Ya en el barco, continuó haciendo fotos, sobre todo con su Rollei, de los primeros heridos que eran evacuados.

No le sirvieron de mucho sus precauciones por salvar el material. En la oficina de Life de Londres, sucedió la tragedia. El laborante, Edward Reagan, agobiado por las prisas, quemó en la secadora los negativos que Capa había mandado con un enlace militar, y que tenían que ser revisadas por la censura antes de ser enviadas a la oficina central de Life en Nueva York.

Sólo se salvaron once fotos, conocidas como "las once magníficas". Y aquella tragedia, una vez más, jugó a favor de Capa. Cuantas menos fotos, más importancia adquirían las que se salvaron. Y además estaban justo ligeramente movidas y desenfocadas, el consejo que daba a sus compañeros para que sus imágenes adquirieran mucho mayor dramatismo de cara a los editores.

Se publicaron por primera vez en Life el 19 de junio de 1944. Son apenas trazos borrosos de aquellas escenas apocalípticas. Sólo en una de ellas, la más famosa, se puede identificar un rostro, el del soldado de primera clase Huston S. Riley, que sobrevivió para establecerse en una isla cerca de Seattle.

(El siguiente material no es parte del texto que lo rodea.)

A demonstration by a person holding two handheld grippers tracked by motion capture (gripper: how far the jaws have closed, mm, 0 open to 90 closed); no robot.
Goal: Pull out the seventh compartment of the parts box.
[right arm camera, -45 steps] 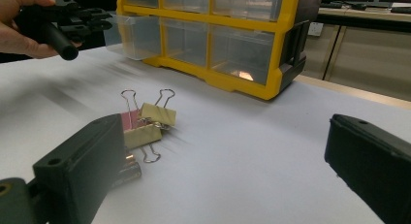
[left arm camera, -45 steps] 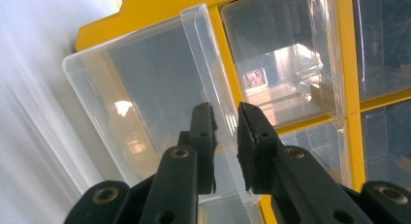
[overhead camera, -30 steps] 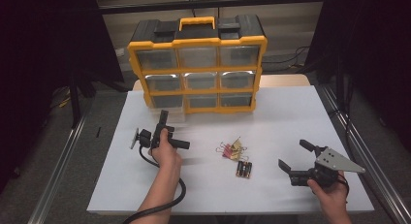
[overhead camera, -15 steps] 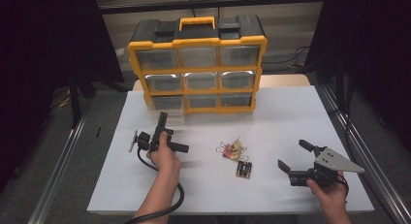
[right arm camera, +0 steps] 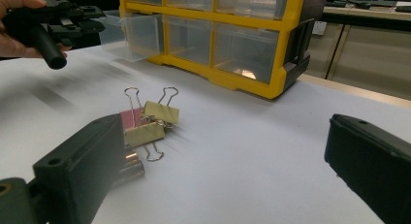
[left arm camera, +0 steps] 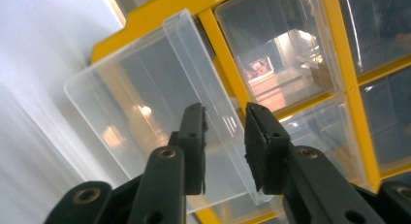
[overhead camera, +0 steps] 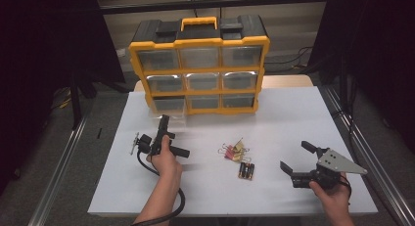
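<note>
A yellow and black drawer organizer [overhead camera: 200, 64] stands at the back of the white table. Its clear bottom-left drawer [overhead camera: 169, 106] is pulled out. My left gripper [overhead camera: 164, 119] points at that drawer. In the left gripper view the drawer's front wall [left arm camera: 194, 73] stands between the jaws of the left gripper [left arm camera: 225, 117], which have just been opening and leave a gap on each side. My right gripper [overhead camera: 294, 156] rests wide open at the right front with nothing between its jaws. Binder clips [overhead camera: 234, 150] and small batteries [overhead camera: 246, 170] lie between the two hands.
In the right gripper view the binder clips [right arm camera: 152, 120] and batteries [right arm camera: 128, 168] lie just ahead of the right gripper's left jaw, with the organizer [right arm camera: 232, 40] beyond. A metal rail [overhead camera: 58, 172] runs along the table's left side. Bare white table [overhead camera: 293, 118] lies before the organizer.
The left hand has shifted only slightly at the drawer. The right hand has stayed where it was.
</note>
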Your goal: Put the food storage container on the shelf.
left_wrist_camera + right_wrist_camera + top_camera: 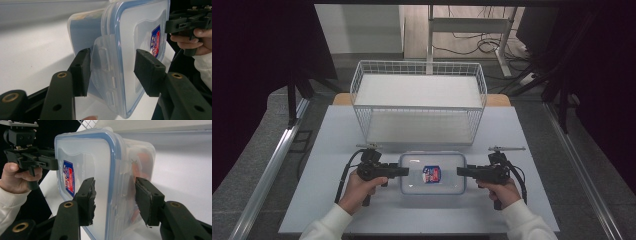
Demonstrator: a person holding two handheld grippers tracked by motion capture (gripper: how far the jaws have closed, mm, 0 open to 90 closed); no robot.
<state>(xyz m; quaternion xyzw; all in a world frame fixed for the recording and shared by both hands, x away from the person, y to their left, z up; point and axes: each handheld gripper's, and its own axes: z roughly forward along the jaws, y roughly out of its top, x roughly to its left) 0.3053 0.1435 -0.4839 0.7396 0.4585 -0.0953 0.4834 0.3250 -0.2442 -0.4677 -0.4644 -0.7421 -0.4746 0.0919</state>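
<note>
The clear plastic food container with the blue-rimmed snap lid (432, 172) sits on the pale grey table (337, 130), in front of the white wire basket (419, 100). Left gripper (112, 72) is clamped on its end latch flap. Right gripper (115, 200) straddles the opposite end; looks like it's pinching, but I can't tell for sure. Smooth rigid plastic, so slippery, probably light. Grab the rim and latches, not the flexy lid.

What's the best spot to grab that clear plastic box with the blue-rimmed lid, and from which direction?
Probably by its two short ends, coming in level from left and right. The clear plastic box with the blue-rimmed lid lies flat and is wide, so one gripper cannot span it. Each short end carries a latch flap and lid rim that the left gripper and right gripper can straddle.
</note>
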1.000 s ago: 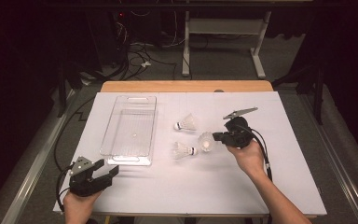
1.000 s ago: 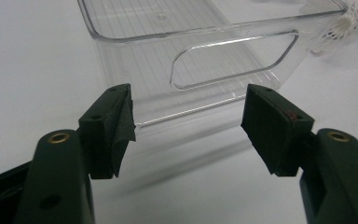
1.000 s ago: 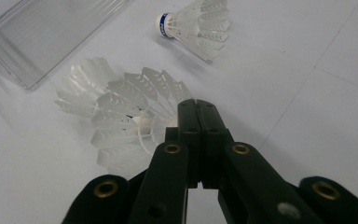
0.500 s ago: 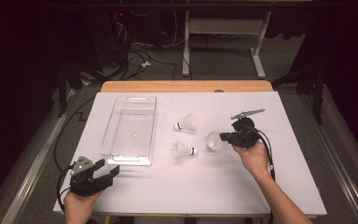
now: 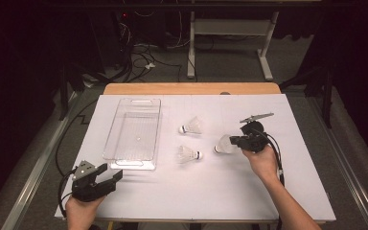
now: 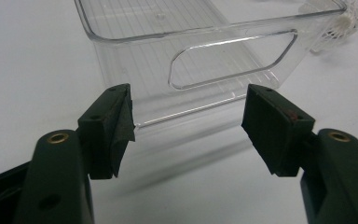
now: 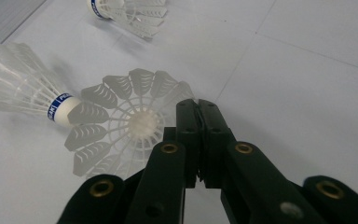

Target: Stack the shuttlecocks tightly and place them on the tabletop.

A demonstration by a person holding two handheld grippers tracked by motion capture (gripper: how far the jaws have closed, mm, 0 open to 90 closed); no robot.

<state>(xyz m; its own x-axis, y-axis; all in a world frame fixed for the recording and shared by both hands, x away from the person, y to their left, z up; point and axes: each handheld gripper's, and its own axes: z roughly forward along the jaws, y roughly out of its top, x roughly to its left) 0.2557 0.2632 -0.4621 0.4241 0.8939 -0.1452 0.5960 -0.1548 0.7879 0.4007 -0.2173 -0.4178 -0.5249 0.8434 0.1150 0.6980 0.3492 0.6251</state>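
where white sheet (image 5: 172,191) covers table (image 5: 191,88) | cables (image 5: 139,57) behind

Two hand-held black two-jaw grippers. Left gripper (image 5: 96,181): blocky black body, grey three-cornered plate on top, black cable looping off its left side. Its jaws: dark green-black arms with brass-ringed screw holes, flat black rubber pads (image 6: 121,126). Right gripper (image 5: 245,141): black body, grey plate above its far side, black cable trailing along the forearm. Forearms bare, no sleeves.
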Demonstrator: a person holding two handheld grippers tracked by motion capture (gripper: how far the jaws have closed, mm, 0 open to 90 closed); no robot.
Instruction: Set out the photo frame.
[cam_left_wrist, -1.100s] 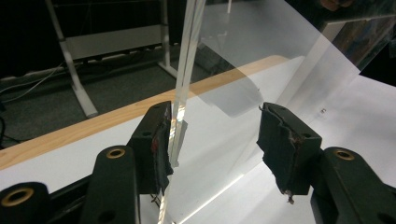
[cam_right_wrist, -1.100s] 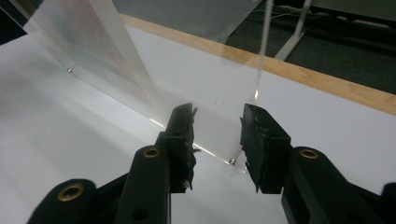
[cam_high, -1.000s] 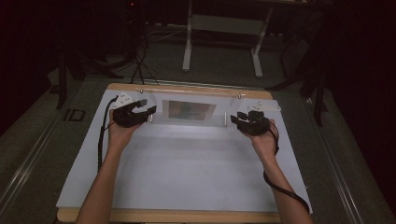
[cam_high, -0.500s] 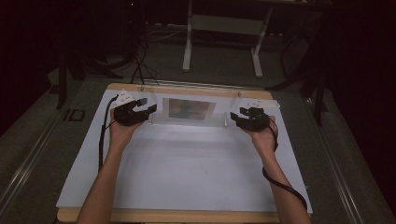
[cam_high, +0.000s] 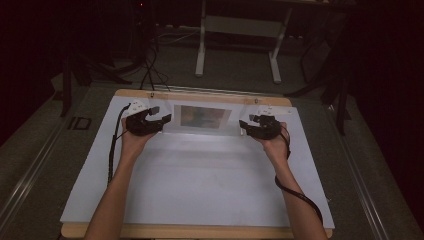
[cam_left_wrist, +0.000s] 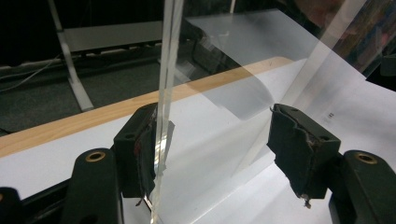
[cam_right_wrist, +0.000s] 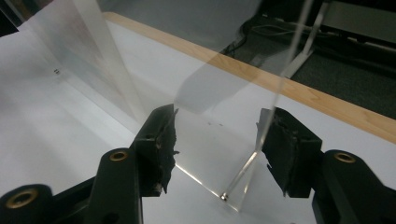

Capa volvió a la playa Omaha dos días más tarde, el 8 de junio. Se harían célebres sus imágenes de una misa de campaña, con un Jeep como altar, junto a un cementerio improvisado en el que ya reposaban más de 1.000 muertos estadounidenses. Durante tres meses, seguiría tomando fotografías contando la angustia de los conquistadores victoriosos, en suelo francés. La leyenda crecería a su alrededor. Su muerte, al pisar una mina diez años más tarde, puso la última guinda amarga al pastel de puro periodismo gráfico que cocinó en su maravillosa vida.